Asher confounded her by simply grasping her hand and keeping it in his. The metaphor extended through the rest of their stay in Edinburgh, as Hannah accumulated the gifts and griefs she’d take with her back to Boston.

  She would never learn more than a few words of Gaelic, not until it was too late to understand the language spoken by the man who could turn it into the music of her soul.

  She would never learn the reels Lady Quinworth could toss off with such panache, spun from son to cousin to uncle and back into the arms of her adoring marquess.

  She would never learn the inner workings of the family distillery or become versed in the whiskey exports laws, much less the many customs surrounding a drink whose subtleties she increasingly appreciated.

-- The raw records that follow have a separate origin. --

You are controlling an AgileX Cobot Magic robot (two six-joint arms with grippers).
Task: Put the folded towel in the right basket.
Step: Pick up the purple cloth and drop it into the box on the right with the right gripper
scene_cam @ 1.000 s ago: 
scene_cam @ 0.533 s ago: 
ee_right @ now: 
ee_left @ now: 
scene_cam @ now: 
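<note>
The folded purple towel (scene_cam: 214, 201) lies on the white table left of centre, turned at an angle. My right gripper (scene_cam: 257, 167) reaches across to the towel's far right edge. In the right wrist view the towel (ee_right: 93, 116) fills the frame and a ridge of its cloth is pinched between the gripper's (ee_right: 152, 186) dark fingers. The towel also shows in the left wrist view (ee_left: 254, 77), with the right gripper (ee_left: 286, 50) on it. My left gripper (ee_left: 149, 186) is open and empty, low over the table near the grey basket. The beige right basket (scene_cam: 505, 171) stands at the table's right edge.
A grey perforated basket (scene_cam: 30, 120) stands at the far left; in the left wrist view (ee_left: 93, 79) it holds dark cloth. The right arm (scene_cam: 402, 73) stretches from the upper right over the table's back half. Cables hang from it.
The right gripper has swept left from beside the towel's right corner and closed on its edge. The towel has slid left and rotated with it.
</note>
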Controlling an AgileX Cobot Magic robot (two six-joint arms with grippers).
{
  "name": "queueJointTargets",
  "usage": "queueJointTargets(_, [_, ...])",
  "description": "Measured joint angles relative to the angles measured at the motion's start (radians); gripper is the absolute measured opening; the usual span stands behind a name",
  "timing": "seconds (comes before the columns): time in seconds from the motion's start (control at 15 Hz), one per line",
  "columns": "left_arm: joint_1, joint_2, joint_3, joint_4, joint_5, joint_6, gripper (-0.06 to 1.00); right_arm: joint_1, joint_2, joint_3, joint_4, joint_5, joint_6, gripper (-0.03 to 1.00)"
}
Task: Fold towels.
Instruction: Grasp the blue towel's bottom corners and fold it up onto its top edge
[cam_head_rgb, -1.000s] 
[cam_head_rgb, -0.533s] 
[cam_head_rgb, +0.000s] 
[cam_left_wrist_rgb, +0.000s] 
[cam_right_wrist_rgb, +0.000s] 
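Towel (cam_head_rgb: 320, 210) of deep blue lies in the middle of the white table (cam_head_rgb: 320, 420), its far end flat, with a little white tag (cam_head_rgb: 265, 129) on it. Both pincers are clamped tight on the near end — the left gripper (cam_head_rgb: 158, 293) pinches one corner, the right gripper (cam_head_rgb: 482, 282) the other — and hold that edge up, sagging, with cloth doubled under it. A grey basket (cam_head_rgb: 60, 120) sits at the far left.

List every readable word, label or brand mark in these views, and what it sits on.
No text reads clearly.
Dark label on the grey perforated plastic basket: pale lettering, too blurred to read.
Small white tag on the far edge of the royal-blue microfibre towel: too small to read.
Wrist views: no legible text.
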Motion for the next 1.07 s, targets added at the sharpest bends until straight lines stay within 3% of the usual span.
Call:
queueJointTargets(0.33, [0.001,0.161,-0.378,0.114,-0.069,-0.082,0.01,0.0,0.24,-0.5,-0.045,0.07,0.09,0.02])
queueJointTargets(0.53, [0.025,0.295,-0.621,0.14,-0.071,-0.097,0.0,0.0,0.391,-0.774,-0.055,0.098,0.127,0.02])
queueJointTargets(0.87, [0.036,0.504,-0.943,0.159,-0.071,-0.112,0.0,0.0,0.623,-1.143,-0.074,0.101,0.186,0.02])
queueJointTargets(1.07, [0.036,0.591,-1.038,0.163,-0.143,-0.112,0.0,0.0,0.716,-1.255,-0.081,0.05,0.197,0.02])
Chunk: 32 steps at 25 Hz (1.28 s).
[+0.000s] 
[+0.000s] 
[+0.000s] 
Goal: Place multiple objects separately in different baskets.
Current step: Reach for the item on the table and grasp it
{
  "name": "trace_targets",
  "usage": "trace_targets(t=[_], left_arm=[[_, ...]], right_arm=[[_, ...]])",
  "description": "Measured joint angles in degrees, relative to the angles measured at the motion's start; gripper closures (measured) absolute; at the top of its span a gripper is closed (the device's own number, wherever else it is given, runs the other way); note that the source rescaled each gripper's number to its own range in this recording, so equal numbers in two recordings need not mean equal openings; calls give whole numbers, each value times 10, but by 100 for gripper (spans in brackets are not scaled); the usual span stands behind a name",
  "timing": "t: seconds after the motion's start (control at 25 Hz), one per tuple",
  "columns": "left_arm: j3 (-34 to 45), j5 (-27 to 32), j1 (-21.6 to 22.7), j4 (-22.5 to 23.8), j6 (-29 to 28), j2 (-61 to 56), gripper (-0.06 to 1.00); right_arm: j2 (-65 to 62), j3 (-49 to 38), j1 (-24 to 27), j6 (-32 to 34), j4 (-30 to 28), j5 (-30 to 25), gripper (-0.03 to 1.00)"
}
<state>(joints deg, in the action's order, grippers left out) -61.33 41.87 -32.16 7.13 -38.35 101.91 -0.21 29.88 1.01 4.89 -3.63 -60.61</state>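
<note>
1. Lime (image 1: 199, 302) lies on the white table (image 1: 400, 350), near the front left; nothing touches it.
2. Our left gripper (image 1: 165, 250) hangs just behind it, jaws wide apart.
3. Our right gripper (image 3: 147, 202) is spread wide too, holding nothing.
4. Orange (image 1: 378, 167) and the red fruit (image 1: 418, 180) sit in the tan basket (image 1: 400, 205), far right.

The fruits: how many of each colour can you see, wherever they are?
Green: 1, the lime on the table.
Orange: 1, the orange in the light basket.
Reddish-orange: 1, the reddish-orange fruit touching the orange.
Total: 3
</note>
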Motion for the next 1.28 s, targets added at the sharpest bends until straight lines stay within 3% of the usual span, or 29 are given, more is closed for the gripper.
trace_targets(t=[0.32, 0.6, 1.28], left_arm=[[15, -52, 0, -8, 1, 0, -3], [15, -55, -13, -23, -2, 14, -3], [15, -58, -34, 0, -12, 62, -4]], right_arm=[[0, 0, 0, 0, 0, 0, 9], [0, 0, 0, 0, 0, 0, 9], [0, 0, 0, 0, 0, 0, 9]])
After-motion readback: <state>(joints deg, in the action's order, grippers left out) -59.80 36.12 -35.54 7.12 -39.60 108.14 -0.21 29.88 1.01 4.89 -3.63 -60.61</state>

  She would never see wee John carried on his uncle’s shoulders to a favored fishing spot in some high, sunny glen.

  Though there were consolations. Wearing MacGregor plaid, she danced the waltz with her beloved while he turned every female head in the room with his formal clan finery.

  She clapped and stomped along with the family when Con got out his pipes, the swords were laid down, and in the middle of a crowded ballroom, Asher danced for her alone.

  And on the train north, she could lay her head on his shoulder, pretend sleep, and know she could not be censured for her presumption.

  “You are not asleep.”

  She would not be believed in her deception, either, but Hannah made no move to sit up. “I ought to be asleep. I ought to be asleep for a week after dancing with all of your brothers and Spathfoy. You Scots take your celebrations seriously.”

  “We do.” He wrapped her hand in his, the gesture having at some point become automatic for them both. “Our betrothal ball was the first time many of the clan have seen me since I was a boy. They grieved when I was declared dead, they rallied to Ian’s side, and before they could rally to mine, they needed to see me, to know I would not abandon them again.”

  “I was hoping you’d come to that conclusion.” Hannah certainly had, and while she’d been pleased for him, pleased to see the sheer number and vigor of his extended family, she’d also grieved.

  An earl she might have allowed herself to remove to Boston, but not a laird. Not when there were so few left who could live up to the name.

  “How are you feeling, Miss Cooper?”

  Subject changed. She silently thanked him for it.

  “Glad to be on my way to your home. One hears the Highlands are beautiful.”

  “They’re bloody cold is what they are. I think it’s one reason the Scots leave home so successfully. Even Canada looks like a fine bargain—the winters are no worse, and there’ll be no clearances to part us from our property there. A few bears and wolves are nothing compared to the threats we endure from our neighbors to the south.”

  He had preferred bears and wolves to home and family. Hannah took some comfort that his priorities had shifted.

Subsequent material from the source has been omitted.